From: Sir Humphrey Appleby
To: Bernard Woolley
Subject: Tax Chaos
I am afraid that the spectacular blunders at the Inland Revenue are more serious than you seem to realise. If it merely involves tax payers having to shell out for underpaid taxes that is of no consequence. The danger is that it may call into question the method by which we connect the bulk of government revenue, PAYE.

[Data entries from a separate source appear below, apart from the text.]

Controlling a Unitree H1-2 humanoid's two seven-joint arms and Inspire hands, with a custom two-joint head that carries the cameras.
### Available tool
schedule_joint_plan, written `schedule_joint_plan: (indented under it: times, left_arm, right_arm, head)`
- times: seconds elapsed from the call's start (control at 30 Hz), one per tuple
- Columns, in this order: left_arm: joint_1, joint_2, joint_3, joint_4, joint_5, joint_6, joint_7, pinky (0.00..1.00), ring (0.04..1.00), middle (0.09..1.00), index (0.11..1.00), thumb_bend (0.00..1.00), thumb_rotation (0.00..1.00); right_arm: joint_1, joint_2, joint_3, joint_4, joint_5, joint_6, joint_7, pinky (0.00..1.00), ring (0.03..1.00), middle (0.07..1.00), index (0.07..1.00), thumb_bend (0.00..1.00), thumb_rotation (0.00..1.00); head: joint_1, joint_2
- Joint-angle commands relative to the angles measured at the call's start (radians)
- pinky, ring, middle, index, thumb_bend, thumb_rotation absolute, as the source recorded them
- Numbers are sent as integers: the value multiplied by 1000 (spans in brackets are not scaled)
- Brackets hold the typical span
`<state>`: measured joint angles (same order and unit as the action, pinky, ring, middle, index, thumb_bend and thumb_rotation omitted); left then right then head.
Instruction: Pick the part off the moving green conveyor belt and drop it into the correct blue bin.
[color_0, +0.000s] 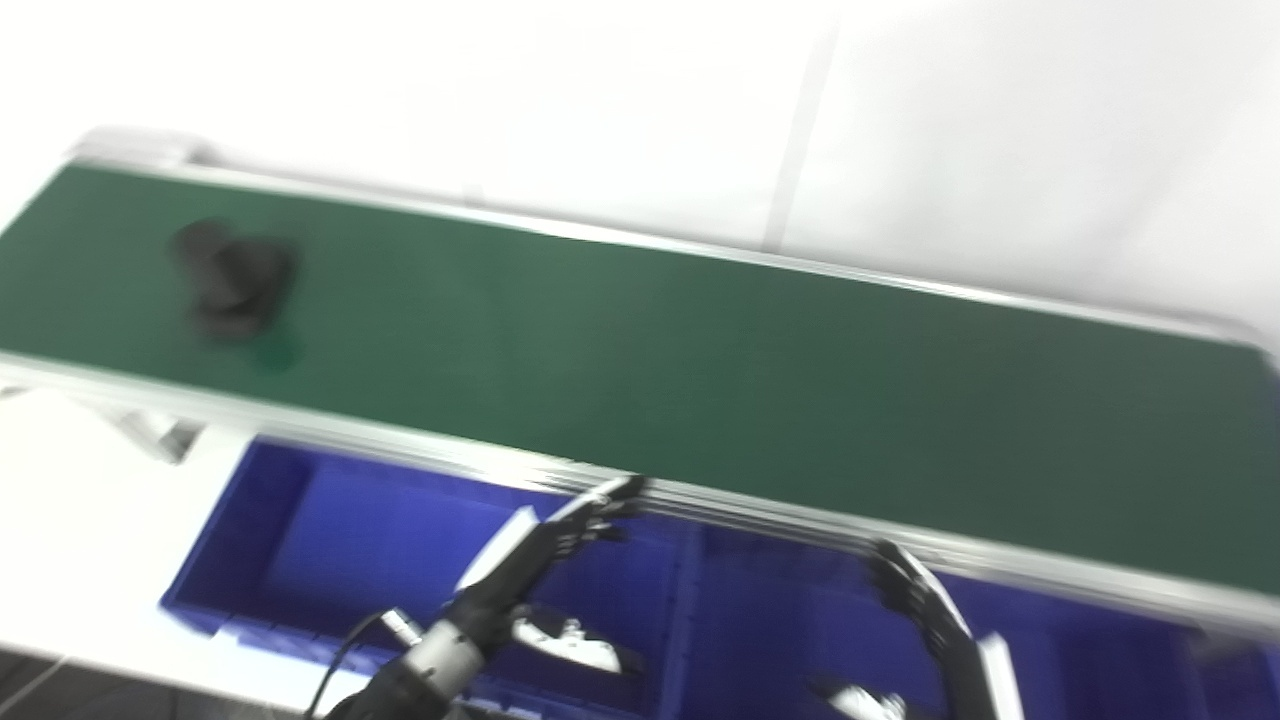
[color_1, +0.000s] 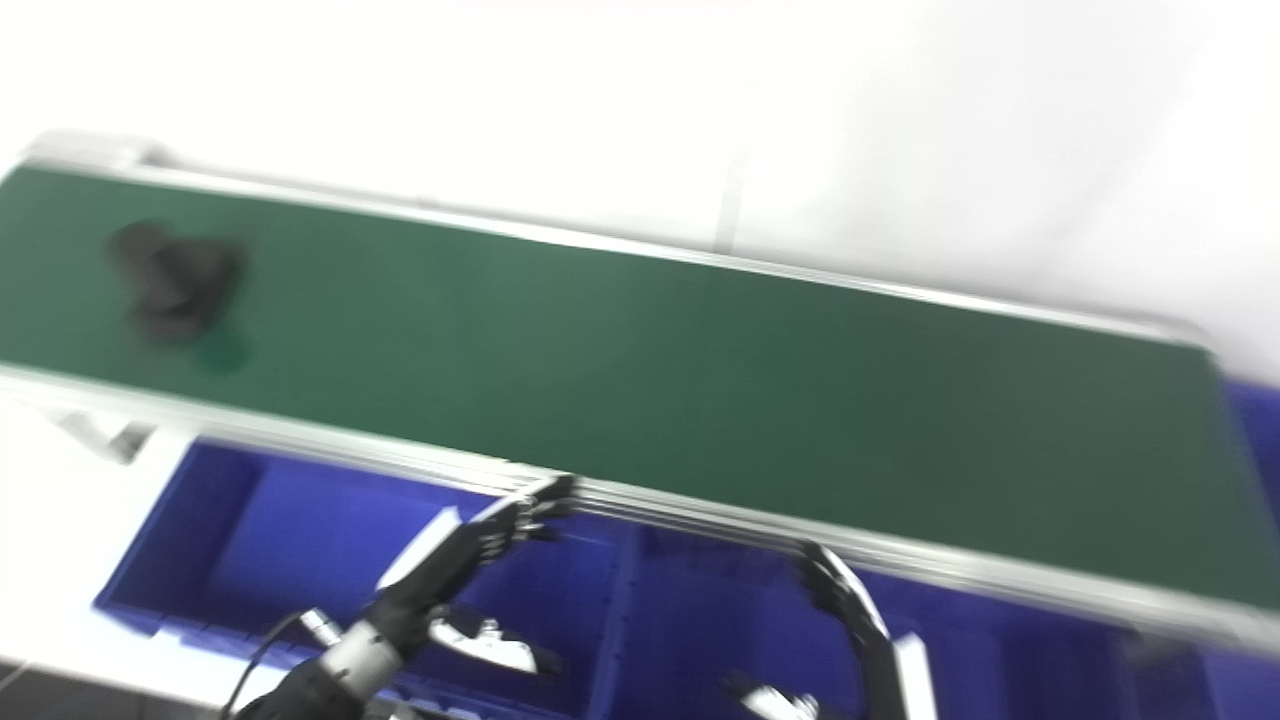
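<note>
Against a white wall the belt (color_0: 700, 360) carried the dark part (color_0: 235, 280) at its far left, well apart from both empty hands, left (color_0: 540, 570) and right (color_0: 925, 610), fingers spread over the bins (color_0: 300, 540), apparently waiting; next, a timed grasp.

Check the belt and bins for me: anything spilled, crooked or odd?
Nothing stands out. One dark part lies on the green belt near its left end, too blurred to detail. Both the left robot hand and right robot hand are open over the blue bins.
</note>
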<state>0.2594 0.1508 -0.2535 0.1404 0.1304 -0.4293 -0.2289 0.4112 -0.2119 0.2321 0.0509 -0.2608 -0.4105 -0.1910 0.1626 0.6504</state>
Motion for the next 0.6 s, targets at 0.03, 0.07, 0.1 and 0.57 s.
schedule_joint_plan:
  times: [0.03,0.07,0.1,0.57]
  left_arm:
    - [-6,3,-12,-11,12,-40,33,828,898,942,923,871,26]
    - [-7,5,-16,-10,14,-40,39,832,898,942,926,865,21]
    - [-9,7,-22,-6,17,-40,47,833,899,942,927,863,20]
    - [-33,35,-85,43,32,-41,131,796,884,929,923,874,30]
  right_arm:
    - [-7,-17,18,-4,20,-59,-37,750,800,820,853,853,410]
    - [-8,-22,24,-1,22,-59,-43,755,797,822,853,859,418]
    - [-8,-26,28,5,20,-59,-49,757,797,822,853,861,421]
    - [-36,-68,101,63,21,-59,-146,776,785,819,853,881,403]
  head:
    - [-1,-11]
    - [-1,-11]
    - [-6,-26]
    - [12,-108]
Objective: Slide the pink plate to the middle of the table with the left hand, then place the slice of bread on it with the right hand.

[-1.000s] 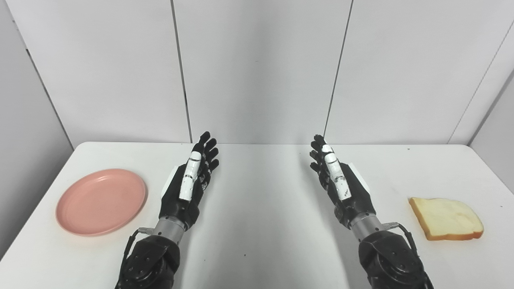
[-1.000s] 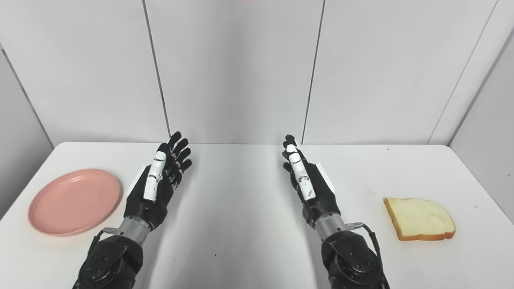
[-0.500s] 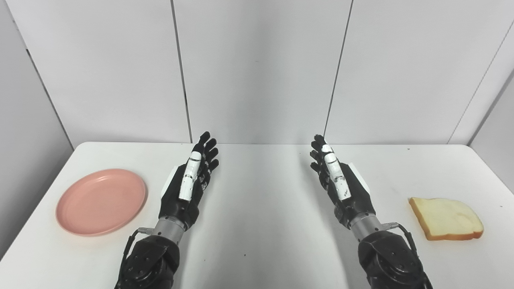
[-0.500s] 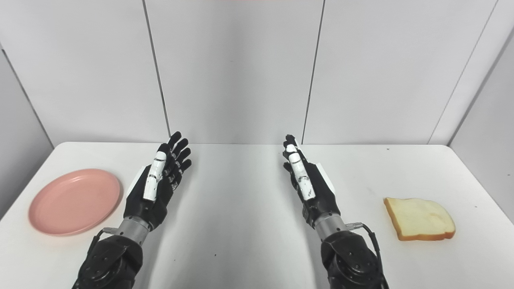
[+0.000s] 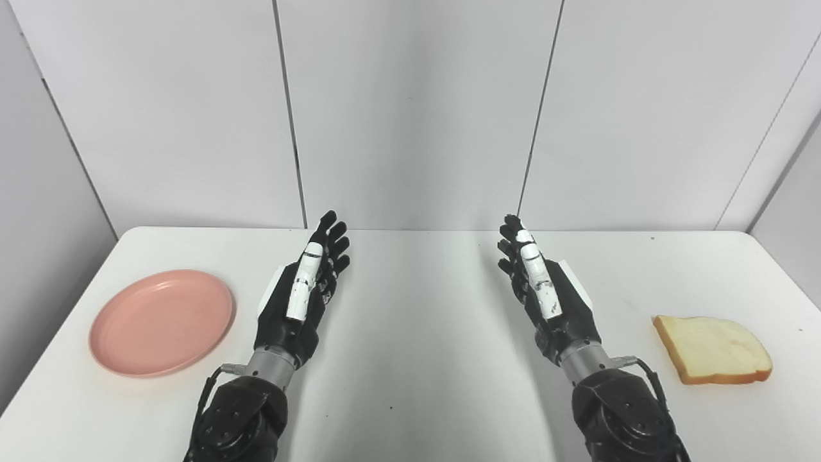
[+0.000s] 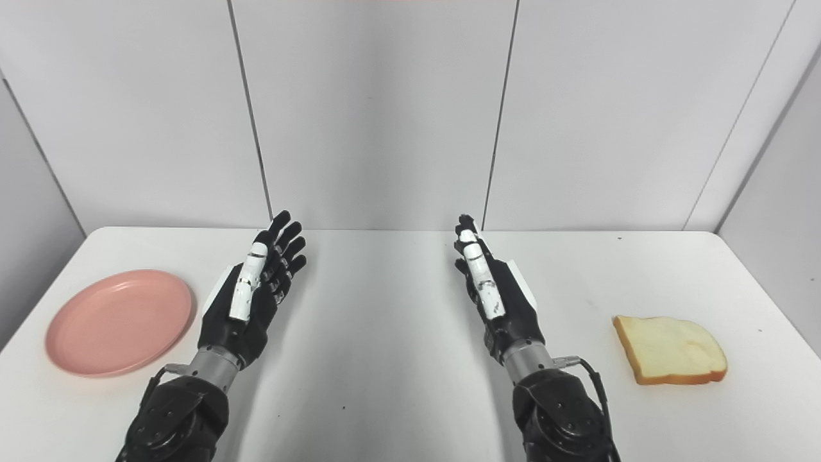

The fact is that PAYE is the principal foundation stone of the government of Britain. Since it is removed from people’s wage packets and pay cheques before it reaches them, they are only vaguely aware that they are paying it. They see their pay as what ends up in their wallet or bank statement. In the same way, they are not really aware of how much of the price of VAT-rated goods or a pint of beer or a packet of cigarettes is taken by customs and excise. The whole art of taxation is to remove money from the citizen at the time of receipt or payment, so that he has minimal awareness of how much he is in fact contributing. You only have to look at the problems the Revenue has in getting tax out of the self-employed, who actually have to write a cheque, to see the advantages of PAYE and duty. The self-employed cause more trouble than all the rest of the tax payers put together. You will also be aware of the problems local councils have, and the resentment they cause, because householders actually have to pay over the money rather than have it painlessly and invisibly deducted at source. Indeed it is an agreeable consequence of the system that the natural hostility of people towards tax collectors is much more directed at councils, to whom they have to pay over their ‘own’ money, than to central government, who remove it before they see it.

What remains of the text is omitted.